_Aim of the exercise_.
Your response should consist solely of the records, written out exactly.

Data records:
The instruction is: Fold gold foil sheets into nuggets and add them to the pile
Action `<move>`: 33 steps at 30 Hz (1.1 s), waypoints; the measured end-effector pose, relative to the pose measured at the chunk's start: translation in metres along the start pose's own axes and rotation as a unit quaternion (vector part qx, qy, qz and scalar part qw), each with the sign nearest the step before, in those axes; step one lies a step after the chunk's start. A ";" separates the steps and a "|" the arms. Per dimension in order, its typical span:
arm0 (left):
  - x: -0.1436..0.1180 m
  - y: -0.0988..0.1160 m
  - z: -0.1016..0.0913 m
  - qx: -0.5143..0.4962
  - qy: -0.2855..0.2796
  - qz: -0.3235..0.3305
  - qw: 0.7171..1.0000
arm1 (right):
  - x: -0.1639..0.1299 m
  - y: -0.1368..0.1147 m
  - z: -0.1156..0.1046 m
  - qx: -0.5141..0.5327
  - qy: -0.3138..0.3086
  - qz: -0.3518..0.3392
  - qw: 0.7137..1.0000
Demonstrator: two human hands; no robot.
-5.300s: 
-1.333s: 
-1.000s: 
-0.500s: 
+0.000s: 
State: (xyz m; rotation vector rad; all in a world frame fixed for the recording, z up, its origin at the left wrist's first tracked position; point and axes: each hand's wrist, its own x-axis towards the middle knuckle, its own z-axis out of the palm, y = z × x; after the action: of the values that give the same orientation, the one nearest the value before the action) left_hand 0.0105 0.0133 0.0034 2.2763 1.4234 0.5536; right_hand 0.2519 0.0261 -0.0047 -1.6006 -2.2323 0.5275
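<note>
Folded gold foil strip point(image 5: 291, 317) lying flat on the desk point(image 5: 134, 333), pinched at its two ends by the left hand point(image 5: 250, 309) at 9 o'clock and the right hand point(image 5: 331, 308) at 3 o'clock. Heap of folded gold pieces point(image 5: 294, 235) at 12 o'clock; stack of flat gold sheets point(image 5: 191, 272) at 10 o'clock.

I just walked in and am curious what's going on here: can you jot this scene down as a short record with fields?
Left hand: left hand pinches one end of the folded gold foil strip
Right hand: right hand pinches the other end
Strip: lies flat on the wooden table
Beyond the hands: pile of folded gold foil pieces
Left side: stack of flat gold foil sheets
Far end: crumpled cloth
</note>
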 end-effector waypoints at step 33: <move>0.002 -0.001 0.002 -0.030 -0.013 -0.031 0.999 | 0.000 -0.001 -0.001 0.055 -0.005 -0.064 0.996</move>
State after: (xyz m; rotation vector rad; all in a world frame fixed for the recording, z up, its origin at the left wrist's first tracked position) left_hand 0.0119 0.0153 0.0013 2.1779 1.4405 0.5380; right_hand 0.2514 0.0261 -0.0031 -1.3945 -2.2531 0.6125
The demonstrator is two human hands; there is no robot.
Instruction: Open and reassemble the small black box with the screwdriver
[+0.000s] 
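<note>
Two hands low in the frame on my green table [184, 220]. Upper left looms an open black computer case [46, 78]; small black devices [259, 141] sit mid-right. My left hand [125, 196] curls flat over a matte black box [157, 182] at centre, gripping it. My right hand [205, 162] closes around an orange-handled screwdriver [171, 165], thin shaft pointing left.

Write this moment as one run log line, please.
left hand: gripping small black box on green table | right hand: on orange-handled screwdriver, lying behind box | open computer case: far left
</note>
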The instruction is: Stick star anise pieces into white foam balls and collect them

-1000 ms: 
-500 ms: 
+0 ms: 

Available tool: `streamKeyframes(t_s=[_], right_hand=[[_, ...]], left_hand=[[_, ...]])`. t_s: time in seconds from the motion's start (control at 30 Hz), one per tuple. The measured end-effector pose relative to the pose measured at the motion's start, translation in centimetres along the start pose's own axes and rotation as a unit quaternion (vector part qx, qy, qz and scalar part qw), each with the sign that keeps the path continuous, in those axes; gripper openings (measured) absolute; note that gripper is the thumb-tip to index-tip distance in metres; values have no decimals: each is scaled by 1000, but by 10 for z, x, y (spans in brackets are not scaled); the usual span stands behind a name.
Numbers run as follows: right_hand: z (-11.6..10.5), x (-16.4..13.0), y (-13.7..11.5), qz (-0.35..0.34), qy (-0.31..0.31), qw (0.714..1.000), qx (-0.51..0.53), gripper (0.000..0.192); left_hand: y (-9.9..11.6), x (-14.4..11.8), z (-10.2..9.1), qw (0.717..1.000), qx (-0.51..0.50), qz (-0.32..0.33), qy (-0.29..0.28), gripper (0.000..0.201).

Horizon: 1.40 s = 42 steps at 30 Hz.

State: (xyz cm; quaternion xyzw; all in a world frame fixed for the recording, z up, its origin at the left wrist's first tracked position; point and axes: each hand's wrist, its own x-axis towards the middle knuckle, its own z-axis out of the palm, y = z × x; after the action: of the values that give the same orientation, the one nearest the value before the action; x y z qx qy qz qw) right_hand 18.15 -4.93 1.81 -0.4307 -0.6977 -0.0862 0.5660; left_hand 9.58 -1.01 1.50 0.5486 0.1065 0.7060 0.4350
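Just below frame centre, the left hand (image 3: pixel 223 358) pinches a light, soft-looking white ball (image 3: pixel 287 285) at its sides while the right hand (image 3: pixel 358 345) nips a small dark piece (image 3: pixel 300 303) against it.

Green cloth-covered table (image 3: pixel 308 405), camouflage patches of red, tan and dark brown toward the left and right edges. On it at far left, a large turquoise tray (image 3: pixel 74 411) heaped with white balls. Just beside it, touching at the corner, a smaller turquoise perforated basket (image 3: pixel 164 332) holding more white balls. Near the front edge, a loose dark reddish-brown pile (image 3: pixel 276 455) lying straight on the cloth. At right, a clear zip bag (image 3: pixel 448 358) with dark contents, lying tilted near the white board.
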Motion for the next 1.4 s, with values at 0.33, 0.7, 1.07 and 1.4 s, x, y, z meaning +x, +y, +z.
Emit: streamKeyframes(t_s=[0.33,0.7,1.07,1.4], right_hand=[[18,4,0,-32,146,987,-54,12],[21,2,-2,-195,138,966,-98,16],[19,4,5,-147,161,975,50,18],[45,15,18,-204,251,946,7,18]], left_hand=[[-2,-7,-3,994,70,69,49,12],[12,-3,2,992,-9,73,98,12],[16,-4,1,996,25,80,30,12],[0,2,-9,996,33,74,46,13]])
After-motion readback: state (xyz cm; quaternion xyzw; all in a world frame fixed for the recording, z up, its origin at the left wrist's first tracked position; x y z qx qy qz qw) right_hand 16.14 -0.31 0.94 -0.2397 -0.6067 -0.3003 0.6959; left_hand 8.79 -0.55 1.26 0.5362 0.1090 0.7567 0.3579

_Written response_.
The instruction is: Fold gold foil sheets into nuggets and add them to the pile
Action `<move>`: 33 steps at 30 Hz (1.1 s), waypoints; the measured end-effector pose, relative to the pose measured at the chunk's start: translation in metres along the start pose's own axes and rotation as a unit quaternion (vector part qx, qy, qz and scalar part qw), each with the sign nearest the step before, in those axes; step one lies a step after the chunk's start. A ";" separates the steps and a "|" the arms. Per dimension in order, its typical span:
arm0 (left):
  - x: -0.1436..0.1180 m
  - y: -0.0988..0.1160 m
  - z: -0.1016..0.0913 m
  - qx: -0.5143..0.4962
  - qy: -0.2855..0.2796
  - qz: -0.3235..0.3305
  - qw: 0.7171..1.0000
arm1 (right):
  - x: -0.1639..0.1299 m
  - y: -0.1368..0.1147 m
  - z: -0.1156..0.1046 m
  - qx: -0.5141..0.5327
  - qy: -0.3138..0.3086
  - qz: -0.3518..0.3392
  - qw: 0.7137..1.0000
Demonstrator: two human hands; no robot.
-5.300s: 
-1.333s: 
-1.000s: 
-0.500s: 
+0.000s: 
State: (xyz m; rotation vector rad; all in a world frame fixed for the recording, z up, its origin at the left wrist's first tracked position; point and axes: each hand's wrist, its own x-axis towards the middle knuckle, its own z-axis out of the palm, y = z × x; after the action: of the values that give the same orientation, the one nearest the value before the action) left_hand 0.0105 0.0133 0.0034 2.2763 1.4234 0.5536; right_hand 0.2519 0.0261 -0.0047 -1.6006 -2.2323 0.5275
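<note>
Folded gold foil strip point(image 5: 291, 317) lying flat on the desk point(image 5: 134, 333), pinched at its two ends by the left hand point(image 5: 250, 309) at 9 o'clock and the right hand point(image 5: 331, 308) at 3 o'clock. Heap of folded gold pieces point(image 5: 294, 235) at 12 o'clock; stack of flat gold sheets point(image 5: 191, 272) at 10 o'clock.

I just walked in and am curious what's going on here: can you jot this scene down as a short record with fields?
Left hand: left hand pinches one end of the folded gold foil strip
Right hand: right hand pinches the other end
Strip: lies flat on the wooden table
Beyond the hands: pile of folded gold foil pieces
Left side: stack of flat gold foil sheets
Far end: crumpled cloth
</note>
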 end-effector waypoints at step 33: <move>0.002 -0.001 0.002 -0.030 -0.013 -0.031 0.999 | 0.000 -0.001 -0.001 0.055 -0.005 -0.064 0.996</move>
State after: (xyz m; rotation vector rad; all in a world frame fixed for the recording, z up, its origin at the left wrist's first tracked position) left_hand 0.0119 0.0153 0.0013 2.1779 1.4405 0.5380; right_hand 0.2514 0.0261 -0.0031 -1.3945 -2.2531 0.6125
The demonstrator is two human hands; there is no robot.
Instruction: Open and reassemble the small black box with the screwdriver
[+0.000s] 
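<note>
Two hands low in the frame on my green table [184, 220]. Upper left looms an open black computer case [46, 78]; small black devices [259, 141] sit mid-right. My left hand [125, 196] curls flat over a matte black box [157, 182] at centre, gripping it. My right hand [205, 162] closes around an orange-handled screwdriver [171, 165], thin shaft pointing left.

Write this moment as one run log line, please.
left hand: gripping small black box on green table | right hand: on orange-handled screwdriver, lying behind box | open computer case: far left
</note>
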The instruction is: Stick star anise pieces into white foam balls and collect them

-1000 ms: 
-500 ms: 
+0 ms: 

Available tool: `streamKeyframes(t_s=[_], right_hand=[[_, ...]], left_hand=[[_, ...]])`. t_s: time in seconds from the motion's start (control at 30 Hz), one per tuple. The measured end-effector pose relative to the pose measured at the motion's start, translation in centimetres along the start pose's own axes and rotation as a unit quaternion (vector part qx, qy, qz and scalar part qw), each with the sign that keeps the path continuous, in those axes; gripper openings (measured) absolute; note that gripper is the thumb-tip to index-tip distance in metres; values have no decimals: each is scaled by 1000, but by 10 for z, x, y (spans in brackets are not scaled); the usual span stands behind a name.
Numbers run as follows: right_hand: z (-11.6..10.5), x (-16.4..13.0), y (-13.7..11.5), qz (-0.35..0.34), qy (-0.31..0.31), qw (0.714..1.000), qx (-0.51..0.53), gripper (0.000..0.192); left_hand: y (-9.9..11.6), x (-14.4..11.8), z (-10.2..9.1), qw (0.717..1.000), qx (-0.51..0.50), qz (-0.32..0.33), qy (-0.29..0.28), gripper (0.000..0.201).

Horizon: 1.40 s = 42 steps at 30 Hz.

State: (xyz cm; quaternion xyzw; all in a world frame fixed for the recording, z up, its origin at the left wrist's first tracked position; point and axes: each hand's wrist, its own x-axis towards the middle knuckle, its own z-axis out of the palm, y = z × x; after the action: of the values that give the same orientation, the one nearest the value before the action; x y z qx qy qz qw) right_hand 18.15 -4.93 1.81 -0.4307 -0.6977 -0.0862 0.5660; left_hand 9.58 -1.01 1.50 0.5486 0.1065 0.7060 0.4350
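Just below frame centre, the left hand (image 3: pixel 223 358) pinches a light, soft-looking white ball (image 3: pixel 287 285) at its sides while the right hand (image 3: pixel 358 345) nips a small dark piece (image 3: pixel 300 303) against it.

Green cloth-covered table (image 3: pixel 308 405), camouflage patches of red, tan and dark brown toward the left and right edges. On it at far left, a large turquoise tray (image 3: pixel 74 411) heaped with white balls. Just beside it, touching at the corner, a smaller turquoise perforated basket (image 3: pixel 164 332) holding more white balls. Near the front edge, a loose dark reddish-brown pile (image 3: pixel 276 455) lying straight on the cloth. At right, a clear zip bag (image 3: pixel 448 358) with dark contents, lying tilted near the white board.
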Motion for the next 1.4 s, with values at 0.33, 0.7, 1.07 and 1.4 s, x, y, z meaning +x, +y, +z.
Emit: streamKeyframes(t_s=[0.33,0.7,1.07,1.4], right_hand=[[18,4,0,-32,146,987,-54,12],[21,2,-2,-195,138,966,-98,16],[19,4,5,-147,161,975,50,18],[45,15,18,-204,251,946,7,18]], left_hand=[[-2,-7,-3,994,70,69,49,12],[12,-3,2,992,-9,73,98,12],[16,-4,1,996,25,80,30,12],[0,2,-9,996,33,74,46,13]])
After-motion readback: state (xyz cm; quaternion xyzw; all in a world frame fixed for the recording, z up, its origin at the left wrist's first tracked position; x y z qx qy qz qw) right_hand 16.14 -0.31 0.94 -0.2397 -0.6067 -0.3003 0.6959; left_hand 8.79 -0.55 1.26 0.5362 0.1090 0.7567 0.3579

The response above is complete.